By Richie Ross
Special to Calbuzz
Like everyone in California politics, I was anxious to read the Los Angeles Magazine cover story labeling Antonio Villaraigosa a “Failure.”
I don’t work for the Mayor. Didn’t work for him as Speaker. I did work against him when he ran for the Assembly.
I had never read Los Angeles Magazine before. So, on a flight from Burbank to Sacramento I decided to read the June edition cover-to-cover. I wanted to get a sense of it and where its moral outrage and authority came from. After all, what I had gathered from coverage of the “Failure” story was that Antonio had forgotten his roots and his people.
First, though, I read the hit piece on Farrah Fawcett for sharing her death with us. Then a nice item about how great it was that the LA subway was expanding. I wondered if that would be in the “Failure” story. (It wasn’t.) A nice piece about 50 golf courses – “Angelenos could play a different one every week.” Hmm . . .
Then there was a page of “Prime Finds” — cool, expensive stuff the magazine recommends: $19 notepad, $1,395 lambskin jacket, $125 bikini top with a $380 bottom (sold separately, I guess out of consideration for Antonio’s old neighborhood).

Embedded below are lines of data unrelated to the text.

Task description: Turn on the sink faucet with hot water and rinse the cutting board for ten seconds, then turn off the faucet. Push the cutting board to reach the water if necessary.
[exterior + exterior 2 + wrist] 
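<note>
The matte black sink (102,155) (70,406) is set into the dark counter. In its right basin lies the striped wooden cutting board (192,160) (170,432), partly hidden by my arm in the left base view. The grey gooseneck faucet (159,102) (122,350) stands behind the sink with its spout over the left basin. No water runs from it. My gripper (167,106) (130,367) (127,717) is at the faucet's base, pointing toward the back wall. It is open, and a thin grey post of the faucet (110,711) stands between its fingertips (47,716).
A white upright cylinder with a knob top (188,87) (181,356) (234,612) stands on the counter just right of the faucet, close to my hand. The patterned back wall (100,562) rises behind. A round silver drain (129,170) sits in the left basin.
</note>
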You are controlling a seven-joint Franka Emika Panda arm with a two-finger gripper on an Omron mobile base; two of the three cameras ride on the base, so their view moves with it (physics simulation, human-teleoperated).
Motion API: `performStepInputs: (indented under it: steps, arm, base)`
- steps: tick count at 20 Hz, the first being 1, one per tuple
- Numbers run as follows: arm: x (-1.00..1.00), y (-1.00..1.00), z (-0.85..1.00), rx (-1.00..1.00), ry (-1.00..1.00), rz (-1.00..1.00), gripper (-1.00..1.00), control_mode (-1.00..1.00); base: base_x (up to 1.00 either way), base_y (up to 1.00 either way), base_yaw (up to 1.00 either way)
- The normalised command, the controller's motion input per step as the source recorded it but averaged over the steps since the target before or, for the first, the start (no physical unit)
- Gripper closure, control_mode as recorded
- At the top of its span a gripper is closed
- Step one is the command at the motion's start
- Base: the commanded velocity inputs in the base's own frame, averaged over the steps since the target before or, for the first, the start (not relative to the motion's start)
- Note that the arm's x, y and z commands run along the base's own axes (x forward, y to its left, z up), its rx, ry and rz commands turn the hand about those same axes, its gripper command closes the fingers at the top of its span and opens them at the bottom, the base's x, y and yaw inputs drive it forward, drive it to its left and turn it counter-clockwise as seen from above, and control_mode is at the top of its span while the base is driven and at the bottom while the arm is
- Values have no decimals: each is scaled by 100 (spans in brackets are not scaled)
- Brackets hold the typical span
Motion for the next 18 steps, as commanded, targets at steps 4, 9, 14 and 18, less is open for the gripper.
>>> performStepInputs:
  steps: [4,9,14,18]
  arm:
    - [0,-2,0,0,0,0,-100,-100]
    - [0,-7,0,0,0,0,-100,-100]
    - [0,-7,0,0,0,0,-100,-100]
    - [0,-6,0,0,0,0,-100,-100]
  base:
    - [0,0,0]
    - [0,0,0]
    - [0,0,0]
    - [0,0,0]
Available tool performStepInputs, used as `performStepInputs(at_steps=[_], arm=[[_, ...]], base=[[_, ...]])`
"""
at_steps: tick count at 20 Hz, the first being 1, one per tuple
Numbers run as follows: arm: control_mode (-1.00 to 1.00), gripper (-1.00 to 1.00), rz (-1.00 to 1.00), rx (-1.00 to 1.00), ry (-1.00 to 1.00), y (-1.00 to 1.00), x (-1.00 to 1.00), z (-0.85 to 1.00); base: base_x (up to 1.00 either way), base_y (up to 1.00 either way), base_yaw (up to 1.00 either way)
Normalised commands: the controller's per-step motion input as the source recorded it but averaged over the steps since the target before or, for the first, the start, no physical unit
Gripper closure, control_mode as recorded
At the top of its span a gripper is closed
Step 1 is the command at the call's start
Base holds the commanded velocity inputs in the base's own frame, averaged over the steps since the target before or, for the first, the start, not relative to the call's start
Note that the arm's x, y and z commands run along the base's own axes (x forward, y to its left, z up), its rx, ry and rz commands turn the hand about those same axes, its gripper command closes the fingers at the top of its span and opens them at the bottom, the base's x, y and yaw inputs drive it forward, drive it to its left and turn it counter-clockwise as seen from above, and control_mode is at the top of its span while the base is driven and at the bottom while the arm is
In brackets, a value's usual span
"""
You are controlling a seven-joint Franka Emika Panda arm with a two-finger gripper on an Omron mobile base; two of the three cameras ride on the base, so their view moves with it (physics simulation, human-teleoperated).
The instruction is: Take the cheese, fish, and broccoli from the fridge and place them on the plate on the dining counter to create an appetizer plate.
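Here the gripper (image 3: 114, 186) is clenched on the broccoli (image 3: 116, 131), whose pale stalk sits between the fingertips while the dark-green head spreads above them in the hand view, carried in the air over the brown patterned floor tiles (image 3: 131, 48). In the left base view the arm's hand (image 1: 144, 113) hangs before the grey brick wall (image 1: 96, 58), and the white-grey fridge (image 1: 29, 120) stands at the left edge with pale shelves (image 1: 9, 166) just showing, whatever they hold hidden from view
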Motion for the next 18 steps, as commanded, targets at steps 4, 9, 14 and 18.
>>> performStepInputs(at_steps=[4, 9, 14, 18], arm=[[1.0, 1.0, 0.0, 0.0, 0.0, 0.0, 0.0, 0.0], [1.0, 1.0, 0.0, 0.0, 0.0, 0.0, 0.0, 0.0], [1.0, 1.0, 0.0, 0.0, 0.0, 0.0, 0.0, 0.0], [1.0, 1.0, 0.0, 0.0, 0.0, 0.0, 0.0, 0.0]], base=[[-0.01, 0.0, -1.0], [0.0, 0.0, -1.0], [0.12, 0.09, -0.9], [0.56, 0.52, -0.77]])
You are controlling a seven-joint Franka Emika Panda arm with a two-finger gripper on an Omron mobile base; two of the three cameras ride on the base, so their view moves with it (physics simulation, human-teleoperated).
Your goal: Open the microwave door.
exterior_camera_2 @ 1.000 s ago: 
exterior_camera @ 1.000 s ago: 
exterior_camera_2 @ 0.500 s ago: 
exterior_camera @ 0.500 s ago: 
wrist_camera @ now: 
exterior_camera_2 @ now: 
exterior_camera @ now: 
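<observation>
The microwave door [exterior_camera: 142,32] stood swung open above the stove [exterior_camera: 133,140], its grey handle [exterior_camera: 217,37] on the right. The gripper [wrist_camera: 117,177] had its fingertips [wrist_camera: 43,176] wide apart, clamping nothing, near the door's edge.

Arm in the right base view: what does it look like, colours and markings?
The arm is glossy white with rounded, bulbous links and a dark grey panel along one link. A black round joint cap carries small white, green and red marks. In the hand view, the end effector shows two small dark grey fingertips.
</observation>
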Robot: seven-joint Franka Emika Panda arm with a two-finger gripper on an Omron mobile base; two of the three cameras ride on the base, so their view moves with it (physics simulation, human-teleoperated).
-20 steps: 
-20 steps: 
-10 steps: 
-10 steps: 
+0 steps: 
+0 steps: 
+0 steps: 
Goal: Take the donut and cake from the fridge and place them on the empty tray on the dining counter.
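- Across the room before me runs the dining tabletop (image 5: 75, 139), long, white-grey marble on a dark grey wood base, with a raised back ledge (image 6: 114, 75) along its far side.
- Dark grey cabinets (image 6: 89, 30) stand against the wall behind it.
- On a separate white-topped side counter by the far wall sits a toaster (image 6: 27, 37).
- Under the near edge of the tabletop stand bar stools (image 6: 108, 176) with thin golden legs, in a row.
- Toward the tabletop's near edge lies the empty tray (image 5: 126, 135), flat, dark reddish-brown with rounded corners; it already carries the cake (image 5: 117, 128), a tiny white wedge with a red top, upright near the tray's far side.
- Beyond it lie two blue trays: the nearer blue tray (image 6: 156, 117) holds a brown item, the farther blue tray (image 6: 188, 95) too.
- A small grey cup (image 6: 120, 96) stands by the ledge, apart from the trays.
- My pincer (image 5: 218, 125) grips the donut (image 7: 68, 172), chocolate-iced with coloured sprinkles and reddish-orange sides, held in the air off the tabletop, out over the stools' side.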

Finally, the juicy “Failure” story. With more qualifiers than I’ve ever seen in a hit piece, it went something like this:
Antonio – you promised a lot. And, yeah, crime is down and we’re getting those 1,000 new cops, but you promised a million trees and some of the people you gave them to in the neighborhoods didn’t water them and they died. And sure you got hotel workers a living wage (probably not enough to get one of the nifty $1,395 lambskin jackets, but they can at least get a $125 bikini top) and, yeah, you’re cleaning up Port air pollution.
But Arnold vetoed a good bill in Sacramento so we’re adding it to your failure list. And you tried to fix the schools and just because you got us a better school board and won veto power of any new school superintendent and now we have a really good one and test scores have improved a little, it’s never going to be enough because we’re disappointed because we thought electing one of ‘those people’ would take care of all the ugly things about our city so we could look at it through the gauzy lens of a really expensive camera.
And because it’s not working out that way, we’re going to smack you for disappointing us and ignore our own responsibility for helping you.
Then, turn the page to find some really good tips on “Pool Parties — Make a Splash Without Making a Fuss.”